The Aussie’s best week of 2021
AUD/USD rallied from just above 0.7100 to just above 0.7300 last week, its 2.5% gain the largest since November 2020. The drivers of the Aussie recovery do not appear to be very mysterious. Global equities (MSCI World Index) closed at a record high Friday, with nerves over Fed tightening somewhat soothed. This undermined the US dollar, which fell against most major currencies on the week.
While the US dollar was under pressure for most of the week, the sharpest movement came in response to Federal Reserve Chair Jay Powell’s keynote speech to the annual Jackson Hole conference on Friday. Much of Powell’s speech was positive on the US economy and it still seems likely that the Fed will announce a reduction in the pace of its bond purchases this year (“tapering”).
But Powell also warned against when “a central bank tightens policy in response to factors that turn out to be temporary.” Markets judged that there was no new urgency to act and the 2 year Treasury note yield dropped from 0.24% to 0.21%, while the Aussie broke through 0.7300 for the first time since 17 August.
The Aussie also found support from a rebound in many key commodity prices. Iron ore futures bounced about $20 over the week to around $158/tonne. Copper rose about 4% and aluminium hit a fresh 3 year high Friday as Chinese authorities issued new output curbs.
But Australia’s domestic news has had precious little to do with the A$ rebound. New South Wales broke the 1000 new daily coronavirus case mark and Victoria’s hoped-for short lockdown is now 25 days and unlikely to end soon, at least in Melbourne. There is hope on the horizon in the form of an accelerating vaccination program, but any substantial relaxation of activity restrictions is a Q4 story.

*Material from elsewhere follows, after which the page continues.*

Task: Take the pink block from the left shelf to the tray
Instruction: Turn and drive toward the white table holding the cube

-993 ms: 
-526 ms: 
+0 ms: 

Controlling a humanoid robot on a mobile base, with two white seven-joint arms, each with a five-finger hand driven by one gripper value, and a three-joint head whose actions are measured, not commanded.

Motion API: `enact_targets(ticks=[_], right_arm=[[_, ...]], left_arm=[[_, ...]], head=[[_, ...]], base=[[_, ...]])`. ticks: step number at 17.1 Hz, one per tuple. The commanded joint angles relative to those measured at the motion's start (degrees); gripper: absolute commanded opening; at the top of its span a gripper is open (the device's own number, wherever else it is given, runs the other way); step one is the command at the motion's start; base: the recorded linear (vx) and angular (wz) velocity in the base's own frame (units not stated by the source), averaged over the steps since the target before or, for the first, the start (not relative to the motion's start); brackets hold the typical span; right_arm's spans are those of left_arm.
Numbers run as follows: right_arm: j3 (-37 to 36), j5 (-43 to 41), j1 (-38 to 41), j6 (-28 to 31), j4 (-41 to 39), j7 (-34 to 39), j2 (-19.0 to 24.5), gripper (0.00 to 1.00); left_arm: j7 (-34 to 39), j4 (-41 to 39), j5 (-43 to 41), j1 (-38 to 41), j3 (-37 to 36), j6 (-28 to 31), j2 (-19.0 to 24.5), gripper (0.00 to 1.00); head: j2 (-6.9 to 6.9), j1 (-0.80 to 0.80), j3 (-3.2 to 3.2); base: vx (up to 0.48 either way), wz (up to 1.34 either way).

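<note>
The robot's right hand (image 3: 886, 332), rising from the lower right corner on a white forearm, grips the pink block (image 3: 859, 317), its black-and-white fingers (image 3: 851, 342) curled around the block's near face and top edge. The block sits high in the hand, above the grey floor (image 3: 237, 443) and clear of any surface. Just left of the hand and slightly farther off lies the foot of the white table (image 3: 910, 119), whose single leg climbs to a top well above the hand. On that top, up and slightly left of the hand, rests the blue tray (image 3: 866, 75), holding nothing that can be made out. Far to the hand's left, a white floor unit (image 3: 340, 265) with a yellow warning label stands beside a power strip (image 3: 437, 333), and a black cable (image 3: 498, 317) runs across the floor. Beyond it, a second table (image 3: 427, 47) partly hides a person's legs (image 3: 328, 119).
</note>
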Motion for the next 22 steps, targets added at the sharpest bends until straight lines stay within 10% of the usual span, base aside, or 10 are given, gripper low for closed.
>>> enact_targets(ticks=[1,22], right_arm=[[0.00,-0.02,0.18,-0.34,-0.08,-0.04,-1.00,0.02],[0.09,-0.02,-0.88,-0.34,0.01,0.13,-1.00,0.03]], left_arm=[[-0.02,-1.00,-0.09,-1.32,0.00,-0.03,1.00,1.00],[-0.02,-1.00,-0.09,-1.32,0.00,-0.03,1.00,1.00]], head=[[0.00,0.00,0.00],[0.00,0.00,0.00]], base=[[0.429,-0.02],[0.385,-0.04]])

This leaves the Australian economy facing a substantial contraction in Q3, with Westpac forecasting -2.6% and a rebound in Q4 almost entirely dependent on state governments loosening restrictions as vaccinations hit key targets. Meanwhile we have the rather historical Q2 GDP report due this week. Westpac looks for 0.5%qtr growth, with Sydney’s restrictions only imposed late in the quarter.

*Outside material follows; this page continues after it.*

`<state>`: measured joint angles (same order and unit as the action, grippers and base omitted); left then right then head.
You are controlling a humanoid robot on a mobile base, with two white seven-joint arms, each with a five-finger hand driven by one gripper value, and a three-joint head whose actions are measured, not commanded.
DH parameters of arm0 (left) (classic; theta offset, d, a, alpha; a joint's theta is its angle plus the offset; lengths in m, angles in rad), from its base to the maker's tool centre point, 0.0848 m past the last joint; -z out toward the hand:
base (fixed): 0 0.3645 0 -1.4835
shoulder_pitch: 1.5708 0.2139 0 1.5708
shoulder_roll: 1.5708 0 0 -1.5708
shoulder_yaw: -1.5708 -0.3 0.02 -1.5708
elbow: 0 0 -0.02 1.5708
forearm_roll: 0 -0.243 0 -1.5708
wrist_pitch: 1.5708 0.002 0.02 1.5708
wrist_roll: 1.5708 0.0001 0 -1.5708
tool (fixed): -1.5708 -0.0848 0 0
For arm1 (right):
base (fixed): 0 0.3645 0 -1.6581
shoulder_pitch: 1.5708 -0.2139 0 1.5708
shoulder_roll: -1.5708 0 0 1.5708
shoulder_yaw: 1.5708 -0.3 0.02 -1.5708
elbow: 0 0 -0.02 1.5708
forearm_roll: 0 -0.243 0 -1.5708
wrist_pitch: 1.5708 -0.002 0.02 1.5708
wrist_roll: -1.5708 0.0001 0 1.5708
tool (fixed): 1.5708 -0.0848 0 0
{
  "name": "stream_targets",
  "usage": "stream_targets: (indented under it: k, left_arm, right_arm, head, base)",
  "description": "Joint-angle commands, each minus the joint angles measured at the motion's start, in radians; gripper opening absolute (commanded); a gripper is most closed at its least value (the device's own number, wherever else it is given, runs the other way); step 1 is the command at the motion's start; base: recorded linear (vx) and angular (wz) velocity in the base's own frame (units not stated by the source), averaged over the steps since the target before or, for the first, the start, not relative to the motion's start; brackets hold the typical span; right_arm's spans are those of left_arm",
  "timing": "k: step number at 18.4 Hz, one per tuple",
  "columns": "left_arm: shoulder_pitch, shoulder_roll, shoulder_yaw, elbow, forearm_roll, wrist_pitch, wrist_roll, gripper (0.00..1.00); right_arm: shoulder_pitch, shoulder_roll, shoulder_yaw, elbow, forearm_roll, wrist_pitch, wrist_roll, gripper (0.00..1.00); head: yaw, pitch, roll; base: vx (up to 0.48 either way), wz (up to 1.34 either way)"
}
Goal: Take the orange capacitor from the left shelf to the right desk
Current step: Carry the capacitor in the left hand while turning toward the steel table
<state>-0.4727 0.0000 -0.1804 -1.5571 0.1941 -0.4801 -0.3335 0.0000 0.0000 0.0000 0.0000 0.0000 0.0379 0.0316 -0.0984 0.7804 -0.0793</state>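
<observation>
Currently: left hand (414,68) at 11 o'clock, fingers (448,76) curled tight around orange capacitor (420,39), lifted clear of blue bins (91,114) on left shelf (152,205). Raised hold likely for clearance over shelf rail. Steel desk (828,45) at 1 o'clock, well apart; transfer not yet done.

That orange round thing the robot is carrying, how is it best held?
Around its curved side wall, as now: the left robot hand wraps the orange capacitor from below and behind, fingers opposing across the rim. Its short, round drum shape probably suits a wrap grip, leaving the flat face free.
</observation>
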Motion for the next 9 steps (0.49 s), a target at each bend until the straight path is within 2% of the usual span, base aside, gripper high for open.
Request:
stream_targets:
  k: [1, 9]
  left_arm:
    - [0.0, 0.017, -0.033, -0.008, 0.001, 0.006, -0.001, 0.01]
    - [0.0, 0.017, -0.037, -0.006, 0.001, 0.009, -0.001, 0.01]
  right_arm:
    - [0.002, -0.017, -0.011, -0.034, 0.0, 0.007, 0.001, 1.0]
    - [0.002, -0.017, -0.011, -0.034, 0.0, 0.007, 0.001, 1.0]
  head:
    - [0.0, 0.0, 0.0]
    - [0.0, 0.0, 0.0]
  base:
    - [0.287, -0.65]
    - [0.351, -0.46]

Also on the domestic data calendar are updates on the still-strong housing market and what could be another resources-fuelled record high trade surplus (Westpac forecast: $12.3bn).

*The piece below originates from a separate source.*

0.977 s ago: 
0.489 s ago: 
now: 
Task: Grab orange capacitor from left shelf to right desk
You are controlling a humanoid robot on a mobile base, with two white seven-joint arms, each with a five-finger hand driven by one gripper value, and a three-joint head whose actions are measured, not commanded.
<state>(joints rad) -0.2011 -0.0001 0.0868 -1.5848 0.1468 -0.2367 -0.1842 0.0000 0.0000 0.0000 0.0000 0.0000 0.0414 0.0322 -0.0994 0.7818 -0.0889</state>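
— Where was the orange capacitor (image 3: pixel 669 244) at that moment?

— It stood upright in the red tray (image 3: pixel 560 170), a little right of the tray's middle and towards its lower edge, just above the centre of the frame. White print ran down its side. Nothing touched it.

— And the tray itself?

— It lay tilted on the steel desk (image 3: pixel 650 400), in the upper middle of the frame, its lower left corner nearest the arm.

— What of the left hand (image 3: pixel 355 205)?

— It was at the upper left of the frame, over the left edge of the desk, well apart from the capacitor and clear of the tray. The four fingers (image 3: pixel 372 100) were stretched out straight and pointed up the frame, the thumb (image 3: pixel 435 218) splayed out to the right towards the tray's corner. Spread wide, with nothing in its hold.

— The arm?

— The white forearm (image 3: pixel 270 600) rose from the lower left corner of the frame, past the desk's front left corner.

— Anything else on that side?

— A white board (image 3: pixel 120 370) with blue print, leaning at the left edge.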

But given Australia’s pandemic news is likely to remain grim near term, any further AUD/USD gains are likely to rely on further US dollar decline. This leaves all eyes on Friday’s employment report, the final such survey before FOMC members update their quarterly forecasts for the 21-22 September policy meeting. The median forecast is for a steep 750k rise in non-farm payrolls and a 5.2% unemployment rate.
Event risk this week
Aust Q2 company profits, wages & inventories, UK public holiday (Mon), Aust Jul dwelling approvals, Jul private credit, Q2 balance of payments, Q2 public demand, China Aug manufacturing & services PMIs, Eurozone Aug CPI, US Aug consumer confidence (Tue), Aust Q2 GDP, Aug house prices, US Aug ADP private payrolls, Aug manufacturing ISM (Wed), Aust Jul trade balance, Jul housing finance (Thu), US Aug employment report, Aug services ISM (Fri)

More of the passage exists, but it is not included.